EXERCISE OBJECTIVE: Transcribe the listing below only from the line with "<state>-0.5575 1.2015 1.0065" up to and including the line with "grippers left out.".
(Beginning of PROVIDED DATA)
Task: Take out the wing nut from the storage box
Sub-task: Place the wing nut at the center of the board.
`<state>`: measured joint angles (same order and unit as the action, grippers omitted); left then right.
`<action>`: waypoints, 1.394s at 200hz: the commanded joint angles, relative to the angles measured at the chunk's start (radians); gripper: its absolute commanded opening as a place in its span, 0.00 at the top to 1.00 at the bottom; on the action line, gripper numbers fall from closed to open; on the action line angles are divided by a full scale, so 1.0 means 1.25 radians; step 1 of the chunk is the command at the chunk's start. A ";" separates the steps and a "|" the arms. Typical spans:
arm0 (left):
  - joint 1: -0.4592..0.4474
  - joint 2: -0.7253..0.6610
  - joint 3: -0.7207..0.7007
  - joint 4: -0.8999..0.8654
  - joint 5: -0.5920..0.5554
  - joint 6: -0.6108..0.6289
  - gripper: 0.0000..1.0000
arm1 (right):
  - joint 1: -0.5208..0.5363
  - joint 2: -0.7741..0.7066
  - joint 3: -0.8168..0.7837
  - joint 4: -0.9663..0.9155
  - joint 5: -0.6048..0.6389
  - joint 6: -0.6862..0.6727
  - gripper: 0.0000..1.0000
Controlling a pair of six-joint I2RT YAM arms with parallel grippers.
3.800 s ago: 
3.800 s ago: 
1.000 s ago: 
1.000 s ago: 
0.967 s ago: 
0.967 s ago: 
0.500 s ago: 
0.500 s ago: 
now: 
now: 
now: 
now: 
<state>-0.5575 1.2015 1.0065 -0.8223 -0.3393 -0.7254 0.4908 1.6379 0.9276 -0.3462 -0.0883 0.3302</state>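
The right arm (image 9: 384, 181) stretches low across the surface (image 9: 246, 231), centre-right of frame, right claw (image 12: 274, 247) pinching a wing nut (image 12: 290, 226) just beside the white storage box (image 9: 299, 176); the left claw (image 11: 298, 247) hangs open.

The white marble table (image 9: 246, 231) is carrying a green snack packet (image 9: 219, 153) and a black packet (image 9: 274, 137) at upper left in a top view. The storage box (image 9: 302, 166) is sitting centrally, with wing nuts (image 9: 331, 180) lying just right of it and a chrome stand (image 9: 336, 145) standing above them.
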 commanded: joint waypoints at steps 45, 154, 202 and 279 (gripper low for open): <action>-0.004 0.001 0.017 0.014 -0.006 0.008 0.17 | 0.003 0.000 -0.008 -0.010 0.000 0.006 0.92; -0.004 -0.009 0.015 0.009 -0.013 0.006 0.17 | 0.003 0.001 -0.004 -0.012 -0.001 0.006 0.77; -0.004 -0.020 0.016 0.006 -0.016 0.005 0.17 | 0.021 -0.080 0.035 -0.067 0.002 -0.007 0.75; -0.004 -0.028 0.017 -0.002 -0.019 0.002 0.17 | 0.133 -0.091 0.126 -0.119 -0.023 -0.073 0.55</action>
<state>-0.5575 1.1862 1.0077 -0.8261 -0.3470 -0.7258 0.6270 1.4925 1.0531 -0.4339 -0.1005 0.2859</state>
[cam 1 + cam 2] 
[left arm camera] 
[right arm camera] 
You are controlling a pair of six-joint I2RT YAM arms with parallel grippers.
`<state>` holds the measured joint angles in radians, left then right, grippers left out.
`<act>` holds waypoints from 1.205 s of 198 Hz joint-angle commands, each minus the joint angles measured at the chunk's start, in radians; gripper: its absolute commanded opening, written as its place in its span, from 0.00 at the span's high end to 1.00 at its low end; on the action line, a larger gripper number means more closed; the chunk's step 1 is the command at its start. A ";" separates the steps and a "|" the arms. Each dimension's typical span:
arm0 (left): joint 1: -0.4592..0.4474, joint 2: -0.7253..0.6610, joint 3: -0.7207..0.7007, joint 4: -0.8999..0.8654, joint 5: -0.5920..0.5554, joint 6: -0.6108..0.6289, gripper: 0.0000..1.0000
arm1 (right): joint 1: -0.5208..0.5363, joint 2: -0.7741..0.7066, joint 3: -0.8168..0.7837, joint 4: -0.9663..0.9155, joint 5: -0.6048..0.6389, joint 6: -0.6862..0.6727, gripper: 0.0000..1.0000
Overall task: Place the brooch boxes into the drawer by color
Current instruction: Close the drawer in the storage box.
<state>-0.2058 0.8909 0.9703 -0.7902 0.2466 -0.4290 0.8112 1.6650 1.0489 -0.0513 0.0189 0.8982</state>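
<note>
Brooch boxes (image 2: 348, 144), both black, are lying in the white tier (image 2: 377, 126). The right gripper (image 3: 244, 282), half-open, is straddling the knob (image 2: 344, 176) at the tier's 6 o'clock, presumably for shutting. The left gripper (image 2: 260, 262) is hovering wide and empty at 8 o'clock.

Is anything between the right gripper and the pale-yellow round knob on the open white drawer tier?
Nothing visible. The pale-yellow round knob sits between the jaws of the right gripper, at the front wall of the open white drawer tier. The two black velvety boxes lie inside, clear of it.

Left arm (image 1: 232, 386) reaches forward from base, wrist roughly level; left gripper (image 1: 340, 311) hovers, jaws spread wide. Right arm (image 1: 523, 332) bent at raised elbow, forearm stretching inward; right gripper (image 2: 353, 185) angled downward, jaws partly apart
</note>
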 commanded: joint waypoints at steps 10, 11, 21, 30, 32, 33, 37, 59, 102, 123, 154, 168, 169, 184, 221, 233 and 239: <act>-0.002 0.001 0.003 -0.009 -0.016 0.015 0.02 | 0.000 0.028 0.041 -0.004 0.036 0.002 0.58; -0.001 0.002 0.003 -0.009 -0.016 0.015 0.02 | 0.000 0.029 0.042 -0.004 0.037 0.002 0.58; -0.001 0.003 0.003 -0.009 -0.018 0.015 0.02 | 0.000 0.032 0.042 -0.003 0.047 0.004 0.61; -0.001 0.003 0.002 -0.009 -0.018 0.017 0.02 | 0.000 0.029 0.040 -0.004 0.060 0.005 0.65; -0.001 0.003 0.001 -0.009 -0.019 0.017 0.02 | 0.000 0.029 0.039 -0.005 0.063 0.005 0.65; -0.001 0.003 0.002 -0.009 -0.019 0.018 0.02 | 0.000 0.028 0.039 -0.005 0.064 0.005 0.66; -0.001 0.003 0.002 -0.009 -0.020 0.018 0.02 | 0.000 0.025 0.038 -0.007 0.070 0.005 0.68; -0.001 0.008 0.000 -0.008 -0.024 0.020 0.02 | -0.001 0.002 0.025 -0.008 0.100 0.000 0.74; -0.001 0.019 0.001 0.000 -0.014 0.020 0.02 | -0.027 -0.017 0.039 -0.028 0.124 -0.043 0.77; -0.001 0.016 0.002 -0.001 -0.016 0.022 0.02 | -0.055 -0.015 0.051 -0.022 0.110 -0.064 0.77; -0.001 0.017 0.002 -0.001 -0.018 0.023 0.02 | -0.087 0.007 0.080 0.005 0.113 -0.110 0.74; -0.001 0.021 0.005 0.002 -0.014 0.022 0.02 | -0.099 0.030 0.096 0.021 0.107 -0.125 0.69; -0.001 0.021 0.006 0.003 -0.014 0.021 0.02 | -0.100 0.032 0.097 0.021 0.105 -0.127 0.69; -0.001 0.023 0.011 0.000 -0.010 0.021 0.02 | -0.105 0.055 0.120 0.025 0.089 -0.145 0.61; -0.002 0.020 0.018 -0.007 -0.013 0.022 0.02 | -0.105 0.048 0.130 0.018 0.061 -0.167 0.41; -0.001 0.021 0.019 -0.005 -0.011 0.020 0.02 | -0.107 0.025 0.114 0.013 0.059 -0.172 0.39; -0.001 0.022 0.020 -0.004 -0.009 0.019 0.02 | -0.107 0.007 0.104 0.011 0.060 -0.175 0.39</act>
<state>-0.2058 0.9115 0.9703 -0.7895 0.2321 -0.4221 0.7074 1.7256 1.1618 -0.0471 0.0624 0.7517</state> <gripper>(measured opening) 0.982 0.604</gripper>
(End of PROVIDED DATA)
TASK OUTPUT:
<state>-0.5575 1.2015 1.0065 -0.8223 -0.3393 -0.7254 0.4908 1.6379 0.9276 -0.3462 -0.0883 0.3302</state>
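The right arm (image 9: 384, 181) stretches low across the surface (image 9: 246, 231), centre-right of frame, right claw (image 12: 274, 247) pinching a wing nut (image 12: 290, 226) just beside the white storage box (image 9: 299, 176); the left claw (image 11: 298, 247) hangs open.

The white marble table (image 9: 246, 231) is carrying a green snack packet (image 9: 219, 153) and a black packet (image 9: 274, 137) at upper left in a top view. The storage box (image 9: 302, 166) is sitting centrally, with wing nuts (image 9: 331, 180) lying just right of it and a chrome stand (image 9: 336, 145) standing above them.
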 commanded: joint waypoints at steps 45, 154, 202 and 279 (gripper low for open): <action>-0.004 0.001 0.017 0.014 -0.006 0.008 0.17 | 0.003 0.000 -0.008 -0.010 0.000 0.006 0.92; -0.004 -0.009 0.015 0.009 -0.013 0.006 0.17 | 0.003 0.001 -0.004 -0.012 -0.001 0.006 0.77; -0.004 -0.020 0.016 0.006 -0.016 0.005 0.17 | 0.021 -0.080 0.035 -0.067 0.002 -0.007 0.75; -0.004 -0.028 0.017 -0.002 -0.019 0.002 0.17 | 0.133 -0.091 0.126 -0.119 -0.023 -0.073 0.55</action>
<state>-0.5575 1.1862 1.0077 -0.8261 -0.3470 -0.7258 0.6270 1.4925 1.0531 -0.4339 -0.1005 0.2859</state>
[cam 1 + cam 2] 
[left arm camera] 
[right arm camera] 
You are controlling a pair of six-joint I2RT YAM arms with parallel grippers.
`<state>` holds the measured joint angles in radians, left then right, grippers left out.

The answer stands, and there is nothing more to add.